Let’s give some examples:
- The announced monetary and exchange unification and its delay over time (since 2013) has allowed some of the holders of foreign currency balances to safely store them, either “exporting” them or converting them into some type of “safer” asset (real estate, works of art, etc.)
- In the same way, this delay in time generates a great uncertainty among foreign investors who have not yet been able to collect their dividends deposited in CUC accounts. In this case, the longer it takes, the more the uncertainty and uncertainty is the worst thing that can happen for a good business environment.
- The delay in assuming an adequate exchange rate has compromised even more the export capacity of our enterprises. Here, although we can’t calculate the cost, but pay attention to the evolution of our exports of goods and we can have an idea.
- The resistance and delay in time to make flexible and take the treatment of foreign investment close to international standards has conspired against the flow of investment received, against materialized businesses, against our export capacity, against our possibilities of substituting imports.
- The delay in implementing new measures that will make it possible to correct the functioning of the business system has compromised the ability of the national economy to grow. Was it necessary to wait almost five years to realize this? And the decentralizing experience of the beginning of the 1990s perhaps doesn’t count?
- The reiterated announcements of policies and procedures for the non-agricultural cooperatives, delayed again and again, has caused many people to become discouraged regarding this form of production and above all greater distrust and much more uncertainty. What would have happened if it had not been delayed so much? How many people would have had a stable job, how much would it have complemented the effort from the state enterprises? Is the experience in the construction at the Castellanos mine perhaps negative? And what about the reconstruction after Irma of the hotels with the participation of the construction cooperatives?
- The inexplicable delay in realizing the long-announced law of small and medium-sized enterprises has encouraged many Cubans to “invest” their resources and their knowledge in other countries. Some agencies estimate that monetary investment at more than 300 million dollars, to which we must add the cost of non-generated employment, of products not produced and perhaps even exported.
- And the systematic loss of professors and doctors of sciences in our universities due a salary policy that everyone recognizes must be radically changed?
They are just some examples of how much the time factor costs even when we can’t put a number next to that account that should be called wasted time (and that by the way is used in sugar production).

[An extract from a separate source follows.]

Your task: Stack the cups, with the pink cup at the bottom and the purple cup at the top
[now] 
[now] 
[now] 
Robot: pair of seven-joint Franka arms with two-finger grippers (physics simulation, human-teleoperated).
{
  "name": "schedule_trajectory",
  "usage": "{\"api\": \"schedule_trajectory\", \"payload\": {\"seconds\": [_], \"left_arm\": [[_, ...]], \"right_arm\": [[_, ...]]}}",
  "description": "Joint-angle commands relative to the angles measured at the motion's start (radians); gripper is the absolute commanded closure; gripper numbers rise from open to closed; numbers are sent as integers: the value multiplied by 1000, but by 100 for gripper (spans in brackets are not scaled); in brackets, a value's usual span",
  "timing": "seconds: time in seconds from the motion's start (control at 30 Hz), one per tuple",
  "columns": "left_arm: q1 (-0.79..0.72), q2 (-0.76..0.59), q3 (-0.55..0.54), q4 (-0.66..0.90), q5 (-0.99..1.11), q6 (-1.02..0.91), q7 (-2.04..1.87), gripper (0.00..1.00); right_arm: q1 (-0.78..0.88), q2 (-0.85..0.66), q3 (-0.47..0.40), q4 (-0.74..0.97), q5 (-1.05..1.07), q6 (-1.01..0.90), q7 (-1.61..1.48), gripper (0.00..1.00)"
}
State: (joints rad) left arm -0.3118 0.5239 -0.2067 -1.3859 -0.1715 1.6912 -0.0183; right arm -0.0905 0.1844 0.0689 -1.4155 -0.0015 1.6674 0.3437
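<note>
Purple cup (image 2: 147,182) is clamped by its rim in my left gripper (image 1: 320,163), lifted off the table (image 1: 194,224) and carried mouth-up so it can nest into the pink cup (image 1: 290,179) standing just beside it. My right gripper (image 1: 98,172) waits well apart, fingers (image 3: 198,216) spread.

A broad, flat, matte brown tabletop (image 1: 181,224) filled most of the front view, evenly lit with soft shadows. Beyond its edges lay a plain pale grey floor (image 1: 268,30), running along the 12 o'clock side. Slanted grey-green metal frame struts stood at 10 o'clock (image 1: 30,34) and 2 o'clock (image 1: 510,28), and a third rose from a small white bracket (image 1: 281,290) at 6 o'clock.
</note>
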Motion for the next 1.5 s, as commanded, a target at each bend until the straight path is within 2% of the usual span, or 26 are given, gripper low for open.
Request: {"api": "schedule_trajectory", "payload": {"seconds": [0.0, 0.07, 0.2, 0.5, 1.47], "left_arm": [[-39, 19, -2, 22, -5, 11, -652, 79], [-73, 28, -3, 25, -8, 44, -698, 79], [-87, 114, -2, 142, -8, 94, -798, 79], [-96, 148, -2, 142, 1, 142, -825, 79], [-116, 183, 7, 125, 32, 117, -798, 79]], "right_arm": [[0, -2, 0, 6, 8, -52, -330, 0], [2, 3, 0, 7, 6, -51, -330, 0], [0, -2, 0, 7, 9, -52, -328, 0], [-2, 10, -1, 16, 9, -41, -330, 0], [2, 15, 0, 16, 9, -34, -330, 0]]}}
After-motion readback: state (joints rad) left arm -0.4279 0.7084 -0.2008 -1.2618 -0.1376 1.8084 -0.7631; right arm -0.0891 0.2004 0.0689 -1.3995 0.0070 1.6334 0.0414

I reiterate an idea that I have used before to illustrate this matter of time: my economics students who graduated in 1990 within a year will be celebrating their 30 years of graduation. Their children, who were probably born in the 1990s, will already be graduated. It is time that there is no way to recover. And then one day it happens to us as Pablo says in that beautiful song: “When looking back on our lives we are already leaving and life went by without us realizing it.”